== Available data ==
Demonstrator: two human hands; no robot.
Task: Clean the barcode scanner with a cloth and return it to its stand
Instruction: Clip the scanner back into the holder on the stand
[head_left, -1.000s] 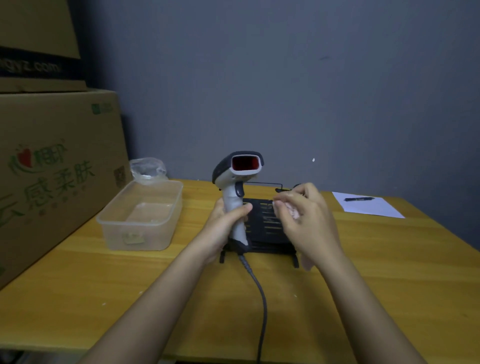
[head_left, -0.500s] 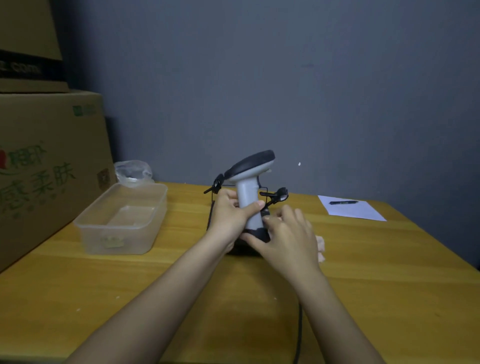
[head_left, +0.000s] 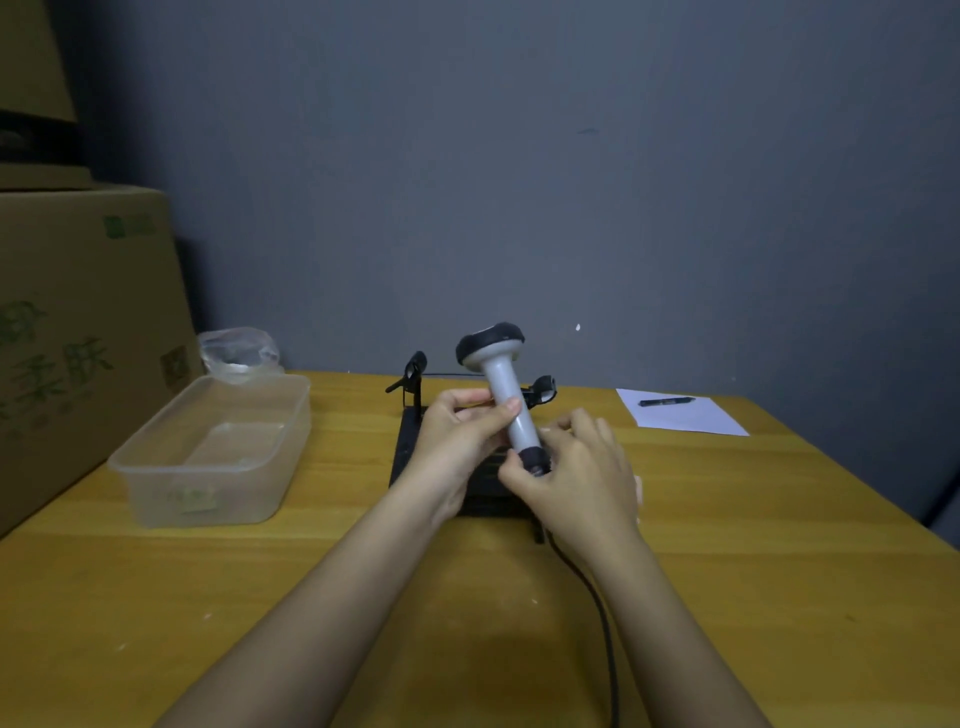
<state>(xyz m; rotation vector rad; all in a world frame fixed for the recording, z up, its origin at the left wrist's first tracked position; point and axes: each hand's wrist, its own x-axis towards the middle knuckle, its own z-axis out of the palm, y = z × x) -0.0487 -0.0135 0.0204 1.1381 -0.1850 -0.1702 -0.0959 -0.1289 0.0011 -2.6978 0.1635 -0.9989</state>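
We see one barcode scanner (head_left: 506, 395), grey-handled with a black head, held upright and tilted slightly left above one black stand (head_left: 410, 447) at the middle of the wooden table (head_left: 779, 545). The left hand (head_left: 457, 441) wraps the middle of the handle, thumb across its front and fingers curled behind. The right hand (head_left: 576, 478) closes its fingertips around the dark base of the handle; a pale scrap of cloth (head_left: 638, 491) shows at the hand's far edge, mostly hidden in the palm. One black cable (head_left: 602, 623) runs from under the right hand toward us along the table. Left of the stand sits one clear plastic container (head_left: 208, 452), with one crumpled clear bag (head_left: 239, 353) just behind it. Two cardboard boxes (head_left: 78, 322) are stacked at the far left. At the right rear lies one sheet of paper (head_left: 685, 421) bearing one pen (head_left: 666, 401).
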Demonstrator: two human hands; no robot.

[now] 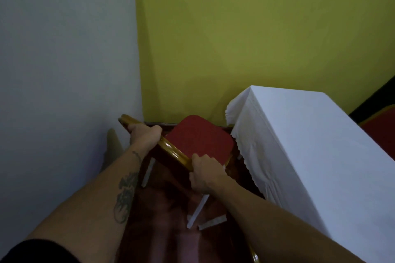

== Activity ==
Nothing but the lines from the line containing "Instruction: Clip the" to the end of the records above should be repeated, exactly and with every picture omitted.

== Task answer ==
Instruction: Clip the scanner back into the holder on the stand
[head_left, -1.000s] 
[head_left, -0.500s] 
[head_left, +0.000s] 
<state>(xyz m; rotation vector rad; all in a world frame fixed for the recording, z up, its origin at the left wrist's first tracked position; point and axes: each hand's wrist, its own x-axis towards the middle knuckle, its own z-axis out of the palm, y = z × x) -0.0487 -0.0135 0.0204 1.1381 -0.1850 -0.1702 -0.0959 -0.1289 0.0011 -2.6978 0.1635 -0.9989</state>
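We see one barcode scanner (head_left: 506, 395), grey-handled with a black head, held upright and tilted slightly left above one black stand (head_left: 410, 447) at the middle of the wooden table (head_left: 779, 545). The left hand (head_left: 457, 441) wraps the middle of the handle, thumb across its front and fingers curled behind. The right hand (head_left: 576, 478) closes its fingertips around the dark base of the handle; a pale scrap of cloth (head_left: 638, 491) shows at the hand's far edge, mostly hidden in the palm. One black cable (head_left: 602, 623) runs from under the right hand toward us along the table. Left of the stand sits one clear plastic container (head_left: 208, 452), with one crumpled clear bag (head_left: 239, 353) just behind it. Two cardboard boxes (head_left: 78, 322) are stacked at the far left. At the right rear lies one sheet of paper (head_left: 685, 421) bearing one pen (head_left: 666, 401).
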Demonstrator: two human hands; no robot.

[now] 

Nothing else belongs in this output.